Discussion Speculation: Zen 4 (EPYC 4 "Genoa", Ryzen 7000, etc.)

Vattila · Oct 6, 2019

Except for the details about the improvements in the microarchitecture, we now know pretty well what to expect with Zen 3.

The leaked presentation by AMD Senior Manager Martin Hilgeman shows that EPYC 3 "Milan" will, as promised and expected, reuse the current platform (SP3), and the system architecture and packaging looks to be the same, with the same 9-die chiplet design and the same maximum core and thread-count (no SMT-4, contrary to rumour). The biggest change revealed so far is the enlargement of the compute complex from 4 cores to 8 cores, all sharing a larger L3 cache ("32+ MB", likely to double to 64 MB, I think).

Hilgeman's slides did also show that EPYC 4 "Genoa" is in the definition phase (or was at the time of the presentation in September, at least), and will come with a new platform (SP5), with new memory support (likely DDR5).

What else do you think we will see with Zen 4? PCI-Express 5 support? Increased core-count? 4-way SMT? New packaging (interposer, 2.5D, 3D)? Integrated memory on package (HBM)?

Vote in the poll and share your thoughts!

MadRat · Jun 8, 2021

We know logic cannot be supported four layers high. If you could use the lower level to bolster communication pathways and use cache under existing L1 cache that might be a good use of one layer.

jamescox · Jun 8, 2021

lobz said:
At that time that was an actual engineering marvel, regardless of how unfeasible it was for the consumer market.

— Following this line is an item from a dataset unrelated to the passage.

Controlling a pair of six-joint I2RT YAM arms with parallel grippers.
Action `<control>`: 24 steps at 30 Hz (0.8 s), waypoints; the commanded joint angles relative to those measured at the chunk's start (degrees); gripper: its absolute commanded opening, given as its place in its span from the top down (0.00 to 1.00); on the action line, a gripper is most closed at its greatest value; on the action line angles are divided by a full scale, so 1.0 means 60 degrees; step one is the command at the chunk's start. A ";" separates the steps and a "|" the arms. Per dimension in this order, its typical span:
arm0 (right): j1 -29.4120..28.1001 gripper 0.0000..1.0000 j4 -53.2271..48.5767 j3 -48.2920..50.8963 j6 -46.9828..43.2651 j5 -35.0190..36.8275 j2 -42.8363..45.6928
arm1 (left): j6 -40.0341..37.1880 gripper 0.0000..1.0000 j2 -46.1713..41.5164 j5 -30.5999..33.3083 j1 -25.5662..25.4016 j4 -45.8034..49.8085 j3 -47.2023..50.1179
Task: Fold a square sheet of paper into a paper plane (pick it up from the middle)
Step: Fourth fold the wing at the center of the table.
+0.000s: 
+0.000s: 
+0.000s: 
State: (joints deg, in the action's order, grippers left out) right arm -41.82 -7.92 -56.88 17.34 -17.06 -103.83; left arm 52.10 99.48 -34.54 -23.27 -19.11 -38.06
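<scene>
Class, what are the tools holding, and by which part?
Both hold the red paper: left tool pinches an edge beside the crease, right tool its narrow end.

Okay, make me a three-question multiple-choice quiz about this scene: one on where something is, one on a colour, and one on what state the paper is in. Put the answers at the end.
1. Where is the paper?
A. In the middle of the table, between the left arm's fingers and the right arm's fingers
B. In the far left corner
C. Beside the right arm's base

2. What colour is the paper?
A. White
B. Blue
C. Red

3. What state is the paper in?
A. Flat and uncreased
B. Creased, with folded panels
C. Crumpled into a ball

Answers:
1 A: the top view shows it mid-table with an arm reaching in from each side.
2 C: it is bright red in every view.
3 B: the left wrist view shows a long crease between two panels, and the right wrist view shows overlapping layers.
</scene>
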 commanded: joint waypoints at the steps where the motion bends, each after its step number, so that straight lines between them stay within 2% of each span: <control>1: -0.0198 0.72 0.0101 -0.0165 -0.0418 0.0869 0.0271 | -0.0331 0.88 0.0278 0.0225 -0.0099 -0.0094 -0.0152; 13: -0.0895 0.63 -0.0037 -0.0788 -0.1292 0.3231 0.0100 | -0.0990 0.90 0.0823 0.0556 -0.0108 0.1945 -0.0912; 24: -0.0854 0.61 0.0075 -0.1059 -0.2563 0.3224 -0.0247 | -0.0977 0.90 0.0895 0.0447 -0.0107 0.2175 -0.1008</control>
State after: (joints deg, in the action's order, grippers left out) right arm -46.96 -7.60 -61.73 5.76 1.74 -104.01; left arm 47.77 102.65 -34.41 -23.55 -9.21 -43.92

I am assuming that large silicon interposers just never came down in price sufficiently. Consumer GPUs are actually rather low margin. The prices have been all over the place recently, but if you go back and compare how much goes into a $500 cpu vs. what goes into a $500 video card, you see why Intel didn't really want to be in the gpu business. The GPU is probably larger than the cpu. The gpu is on a PCB with a bunch of high performance memory. This means that the cpu silicon has much higher margin than gpu silicon. So we have HBM for professional and enterprise level products that go for thousands of dollars, but we don't get it for consumer level gaming cards.

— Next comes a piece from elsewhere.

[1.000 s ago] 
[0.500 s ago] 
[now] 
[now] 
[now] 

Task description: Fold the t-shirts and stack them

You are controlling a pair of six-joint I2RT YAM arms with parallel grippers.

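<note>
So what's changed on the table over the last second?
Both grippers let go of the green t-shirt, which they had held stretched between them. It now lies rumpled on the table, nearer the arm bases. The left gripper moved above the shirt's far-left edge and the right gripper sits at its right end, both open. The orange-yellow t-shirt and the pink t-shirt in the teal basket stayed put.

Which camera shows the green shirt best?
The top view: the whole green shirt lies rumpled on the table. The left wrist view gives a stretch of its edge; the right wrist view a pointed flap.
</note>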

To me, this means that we don't get it for Epyc either. AMD wants a modular solution with a single type of chiplet that can span their whole product stack from 8 to 96 cores or more. Requiring large interposers or a bunch of different interposers doesn't seem to be a very good fit. If they could make one small interposer, then that might be workable, but still probably more expensive than not using silicon interposers. It would be great to get at least local silicon interconnect bridges (LSI), but that might be a zen 4 refresh or Zen 5 thing. The massive L3 caches could reduce infinity fabric traffic sufficiently that the added power consumption of pci-express 5 speeds is not as much of an issue, so Zen 4 Epyc might just stay with roughly the same package as Zen 3 Epyc.

MadRat · Jun 8, 2021

HBM2 seems to have supported massive internal communication speeds. Unfortunately it sounds like the interface to the GPU in Fury X was equivalent to only a 128-bit channel for each stack, with only two able to operate at a time. GDDR6 was able to offer more bandwidth over 384-bit pathway with no such limitations. That really explains why Radeon 9 wasn't as good (compared to similarly priced Nvidia cards) as we thought it should have been.

DrMrLordX · Jun 8, 2021

MadRat said:
That really explains why Radeon 9 wasn't as good (compared to similarly priced Nvidia cards) as we thought it should have been.

Radeon 9?

MadRat · Jun 8, 2021

DrMrLordX said:
Radeon 9?

I missed an 'R'

Sapphire Radeon R9 Fury X

jamescox · Jun 9, 2021

JoeRambo said:
I think eventually ARM will eat both AMD/Intel in such usages. Graviton X or Altra Biturbo or whatever they will call it is perfect fit for such workloads, going to be unbeatable in all metrics relevant for cloud and usecases like Your AWS stuff.
AMD should be shooting for higher performance segment, and with V-Cache, ZEN3 they are doing just that. 8C chiplet with 96MB of private L3 is force is nice unit of computing for those non-trivial computing backend nodes.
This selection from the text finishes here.